▸ GOAL OF THE EXERCISE
The expected output is a verbatim reprint of the lines from the beginning of the data that follows through the line that contains "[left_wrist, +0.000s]".

[GIVEN DATA — start]

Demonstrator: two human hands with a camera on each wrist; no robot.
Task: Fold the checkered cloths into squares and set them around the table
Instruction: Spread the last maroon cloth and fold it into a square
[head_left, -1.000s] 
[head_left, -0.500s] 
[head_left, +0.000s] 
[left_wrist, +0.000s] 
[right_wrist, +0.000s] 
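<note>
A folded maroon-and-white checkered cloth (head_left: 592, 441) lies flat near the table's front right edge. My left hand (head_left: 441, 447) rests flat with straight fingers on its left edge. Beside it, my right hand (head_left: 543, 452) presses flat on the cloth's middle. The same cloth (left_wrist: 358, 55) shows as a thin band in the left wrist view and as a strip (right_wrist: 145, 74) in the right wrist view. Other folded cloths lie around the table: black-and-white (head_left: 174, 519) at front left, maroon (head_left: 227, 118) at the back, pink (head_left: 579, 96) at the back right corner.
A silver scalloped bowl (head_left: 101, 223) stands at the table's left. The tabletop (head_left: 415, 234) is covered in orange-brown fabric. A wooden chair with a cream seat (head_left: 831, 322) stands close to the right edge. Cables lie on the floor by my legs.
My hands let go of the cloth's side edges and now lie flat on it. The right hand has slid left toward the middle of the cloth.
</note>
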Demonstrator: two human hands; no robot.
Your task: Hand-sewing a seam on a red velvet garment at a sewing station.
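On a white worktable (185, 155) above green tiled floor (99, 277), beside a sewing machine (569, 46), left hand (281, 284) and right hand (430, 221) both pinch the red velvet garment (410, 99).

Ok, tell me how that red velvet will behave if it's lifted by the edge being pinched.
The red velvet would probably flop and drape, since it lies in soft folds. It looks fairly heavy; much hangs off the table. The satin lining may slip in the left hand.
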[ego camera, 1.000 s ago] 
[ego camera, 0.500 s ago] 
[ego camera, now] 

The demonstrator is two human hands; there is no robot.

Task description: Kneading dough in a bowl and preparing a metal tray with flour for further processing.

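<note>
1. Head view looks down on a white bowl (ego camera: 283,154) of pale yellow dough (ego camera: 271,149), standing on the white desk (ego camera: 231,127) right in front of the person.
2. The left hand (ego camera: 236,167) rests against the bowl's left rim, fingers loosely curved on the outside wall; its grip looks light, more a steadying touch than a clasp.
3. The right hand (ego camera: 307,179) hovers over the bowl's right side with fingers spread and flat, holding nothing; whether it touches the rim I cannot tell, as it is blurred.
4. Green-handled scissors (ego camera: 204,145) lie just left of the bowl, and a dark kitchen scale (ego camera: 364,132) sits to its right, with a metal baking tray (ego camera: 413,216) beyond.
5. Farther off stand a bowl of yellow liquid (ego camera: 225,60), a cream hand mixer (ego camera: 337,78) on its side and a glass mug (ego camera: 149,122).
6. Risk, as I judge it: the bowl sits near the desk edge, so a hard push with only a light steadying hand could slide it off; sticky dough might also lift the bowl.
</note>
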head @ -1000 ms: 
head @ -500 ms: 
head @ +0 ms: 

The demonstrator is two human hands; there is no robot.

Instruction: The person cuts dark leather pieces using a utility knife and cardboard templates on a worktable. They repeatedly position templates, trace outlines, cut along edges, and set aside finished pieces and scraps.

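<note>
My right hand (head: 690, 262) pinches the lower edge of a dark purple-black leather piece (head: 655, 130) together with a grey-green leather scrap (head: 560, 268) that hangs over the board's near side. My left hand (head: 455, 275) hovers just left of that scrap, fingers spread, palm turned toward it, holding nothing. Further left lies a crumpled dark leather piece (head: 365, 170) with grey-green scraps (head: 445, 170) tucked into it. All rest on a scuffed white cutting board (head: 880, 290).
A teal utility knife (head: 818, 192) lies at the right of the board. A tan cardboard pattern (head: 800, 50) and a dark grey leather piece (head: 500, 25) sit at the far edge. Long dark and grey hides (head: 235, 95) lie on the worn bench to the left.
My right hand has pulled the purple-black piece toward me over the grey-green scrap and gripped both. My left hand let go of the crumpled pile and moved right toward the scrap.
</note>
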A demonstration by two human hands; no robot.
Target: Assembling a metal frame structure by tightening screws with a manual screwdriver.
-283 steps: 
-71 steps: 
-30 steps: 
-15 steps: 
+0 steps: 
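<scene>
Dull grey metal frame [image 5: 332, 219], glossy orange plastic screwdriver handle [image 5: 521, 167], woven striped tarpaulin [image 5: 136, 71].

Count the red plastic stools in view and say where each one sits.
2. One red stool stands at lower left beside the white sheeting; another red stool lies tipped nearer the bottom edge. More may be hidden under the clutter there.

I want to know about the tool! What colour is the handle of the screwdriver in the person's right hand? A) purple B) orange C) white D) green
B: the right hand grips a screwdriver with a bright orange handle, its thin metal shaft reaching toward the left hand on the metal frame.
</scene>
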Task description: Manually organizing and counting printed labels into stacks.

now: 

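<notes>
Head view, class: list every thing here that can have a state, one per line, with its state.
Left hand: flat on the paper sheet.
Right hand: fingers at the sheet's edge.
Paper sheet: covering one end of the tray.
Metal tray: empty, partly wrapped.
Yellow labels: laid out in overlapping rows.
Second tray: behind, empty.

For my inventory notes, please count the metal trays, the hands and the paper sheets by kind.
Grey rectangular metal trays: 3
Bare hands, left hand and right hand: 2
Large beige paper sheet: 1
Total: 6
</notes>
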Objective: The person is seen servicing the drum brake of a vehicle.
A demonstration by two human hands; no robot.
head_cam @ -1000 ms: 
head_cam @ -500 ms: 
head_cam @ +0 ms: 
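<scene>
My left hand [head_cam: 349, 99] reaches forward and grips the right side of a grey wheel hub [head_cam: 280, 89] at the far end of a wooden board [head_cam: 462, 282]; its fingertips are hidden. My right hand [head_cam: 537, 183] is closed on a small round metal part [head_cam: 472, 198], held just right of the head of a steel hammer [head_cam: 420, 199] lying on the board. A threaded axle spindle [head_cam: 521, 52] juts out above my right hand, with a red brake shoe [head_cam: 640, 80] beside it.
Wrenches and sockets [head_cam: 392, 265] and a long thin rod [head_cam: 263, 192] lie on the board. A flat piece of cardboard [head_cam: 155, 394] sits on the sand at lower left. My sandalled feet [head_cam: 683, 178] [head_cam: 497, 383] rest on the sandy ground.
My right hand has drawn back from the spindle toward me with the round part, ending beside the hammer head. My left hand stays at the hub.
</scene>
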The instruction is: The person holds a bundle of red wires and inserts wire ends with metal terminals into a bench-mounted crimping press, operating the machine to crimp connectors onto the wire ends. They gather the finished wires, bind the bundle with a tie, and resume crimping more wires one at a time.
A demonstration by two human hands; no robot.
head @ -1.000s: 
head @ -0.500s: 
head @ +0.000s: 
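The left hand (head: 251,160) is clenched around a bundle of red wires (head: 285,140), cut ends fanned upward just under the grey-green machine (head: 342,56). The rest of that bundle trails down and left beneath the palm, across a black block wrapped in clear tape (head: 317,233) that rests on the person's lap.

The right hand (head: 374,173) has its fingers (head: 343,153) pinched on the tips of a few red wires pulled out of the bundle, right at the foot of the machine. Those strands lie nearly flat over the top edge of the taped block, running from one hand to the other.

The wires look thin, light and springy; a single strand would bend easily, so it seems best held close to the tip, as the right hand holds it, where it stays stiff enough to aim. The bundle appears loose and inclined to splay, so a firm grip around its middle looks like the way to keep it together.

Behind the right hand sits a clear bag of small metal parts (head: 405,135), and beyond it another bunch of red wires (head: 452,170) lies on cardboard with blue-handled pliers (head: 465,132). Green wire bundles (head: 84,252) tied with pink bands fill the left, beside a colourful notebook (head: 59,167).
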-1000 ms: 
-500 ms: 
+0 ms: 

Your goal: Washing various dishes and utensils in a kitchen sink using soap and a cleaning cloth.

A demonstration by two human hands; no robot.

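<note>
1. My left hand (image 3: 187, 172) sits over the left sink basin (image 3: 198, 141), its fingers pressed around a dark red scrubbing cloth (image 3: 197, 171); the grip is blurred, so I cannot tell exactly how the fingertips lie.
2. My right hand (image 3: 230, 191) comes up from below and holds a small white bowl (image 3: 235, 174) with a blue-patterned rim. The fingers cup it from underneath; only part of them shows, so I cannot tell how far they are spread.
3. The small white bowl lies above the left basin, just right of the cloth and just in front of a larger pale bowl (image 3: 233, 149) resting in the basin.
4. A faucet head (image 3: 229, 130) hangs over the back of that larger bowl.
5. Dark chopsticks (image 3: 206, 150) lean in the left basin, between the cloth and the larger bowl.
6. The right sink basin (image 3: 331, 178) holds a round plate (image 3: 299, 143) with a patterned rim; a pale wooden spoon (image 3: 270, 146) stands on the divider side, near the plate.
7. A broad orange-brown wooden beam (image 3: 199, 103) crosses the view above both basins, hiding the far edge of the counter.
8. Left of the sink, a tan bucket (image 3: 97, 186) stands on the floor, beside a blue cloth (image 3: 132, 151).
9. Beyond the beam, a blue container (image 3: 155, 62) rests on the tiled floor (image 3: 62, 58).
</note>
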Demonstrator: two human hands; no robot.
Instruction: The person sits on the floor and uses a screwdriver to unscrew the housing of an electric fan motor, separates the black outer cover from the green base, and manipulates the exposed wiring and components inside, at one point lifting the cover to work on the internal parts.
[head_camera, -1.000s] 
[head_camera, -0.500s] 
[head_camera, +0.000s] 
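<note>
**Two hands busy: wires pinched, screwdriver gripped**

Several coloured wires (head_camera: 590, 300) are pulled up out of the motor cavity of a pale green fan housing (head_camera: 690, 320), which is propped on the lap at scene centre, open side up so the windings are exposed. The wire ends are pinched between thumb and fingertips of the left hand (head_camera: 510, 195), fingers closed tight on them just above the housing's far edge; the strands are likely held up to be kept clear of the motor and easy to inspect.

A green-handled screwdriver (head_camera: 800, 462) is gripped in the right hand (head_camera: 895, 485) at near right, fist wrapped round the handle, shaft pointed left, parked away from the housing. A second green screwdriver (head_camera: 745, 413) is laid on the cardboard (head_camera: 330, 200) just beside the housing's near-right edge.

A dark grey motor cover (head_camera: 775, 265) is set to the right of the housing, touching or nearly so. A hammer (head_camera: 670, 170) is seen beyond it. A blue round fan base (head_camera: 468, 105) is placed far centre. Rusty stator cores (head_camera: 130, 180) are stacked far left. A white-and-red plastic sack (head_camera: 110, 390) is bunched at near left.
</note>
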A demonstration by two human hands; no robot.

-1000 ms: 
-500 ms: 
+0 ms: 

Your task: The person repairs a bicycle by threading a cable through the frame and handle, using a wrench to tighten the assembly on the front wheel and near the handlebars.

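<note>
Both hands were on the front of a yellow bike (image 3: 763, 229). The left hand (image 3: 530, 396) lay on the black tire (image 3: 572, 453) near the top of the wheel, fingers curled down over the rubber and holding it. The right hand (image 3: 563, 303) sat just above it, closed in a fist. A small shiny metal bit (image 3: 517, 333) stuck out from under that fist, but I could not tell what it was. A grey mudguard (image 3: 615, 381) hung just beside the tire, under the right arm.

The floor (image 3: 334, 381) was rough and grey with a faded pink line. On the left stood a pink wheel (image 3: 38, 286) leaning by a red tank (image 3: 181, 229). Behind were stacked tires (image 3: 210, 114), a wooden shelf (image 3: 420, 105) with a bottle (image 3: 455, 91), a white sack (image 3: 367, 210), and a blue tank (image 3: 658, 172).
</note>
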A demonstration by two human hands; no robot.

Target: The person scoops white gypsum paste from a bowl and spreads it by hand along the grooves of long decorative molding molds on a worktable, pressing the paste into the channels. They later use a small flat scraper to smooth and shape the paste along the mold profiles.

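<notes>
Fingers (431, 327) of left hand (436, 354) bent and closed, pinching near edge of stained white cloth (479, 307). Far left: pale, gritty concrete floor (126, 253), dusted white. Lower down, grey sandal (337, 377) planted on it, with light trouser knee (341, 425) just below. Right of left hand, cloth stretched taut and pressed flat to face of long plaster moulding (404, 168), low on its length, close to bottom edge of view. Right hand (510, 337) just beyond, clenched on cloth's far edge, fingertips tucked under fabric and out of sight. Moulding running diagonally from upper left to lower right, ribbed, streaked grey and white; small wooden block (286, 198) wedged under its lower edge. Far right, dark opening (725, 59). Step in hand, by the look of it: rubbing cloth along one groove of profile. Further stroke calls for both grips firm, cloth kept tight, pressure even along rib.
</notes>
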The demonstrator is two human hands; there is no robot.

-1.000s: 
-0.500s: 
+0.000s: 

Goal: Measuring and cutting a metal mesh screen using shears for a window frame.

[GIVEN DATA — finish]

▸ EXERCISE ANSWER
Demonstrator: two human hands with a camera on each wrist; no robot.
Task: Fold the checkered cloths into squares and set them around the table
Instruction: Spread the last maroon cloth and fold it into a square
[head_left, -1.000s] 
[head_left, -0.500s] 
[head_left, +0.000s] 
[left_wrist, +0.000s] 

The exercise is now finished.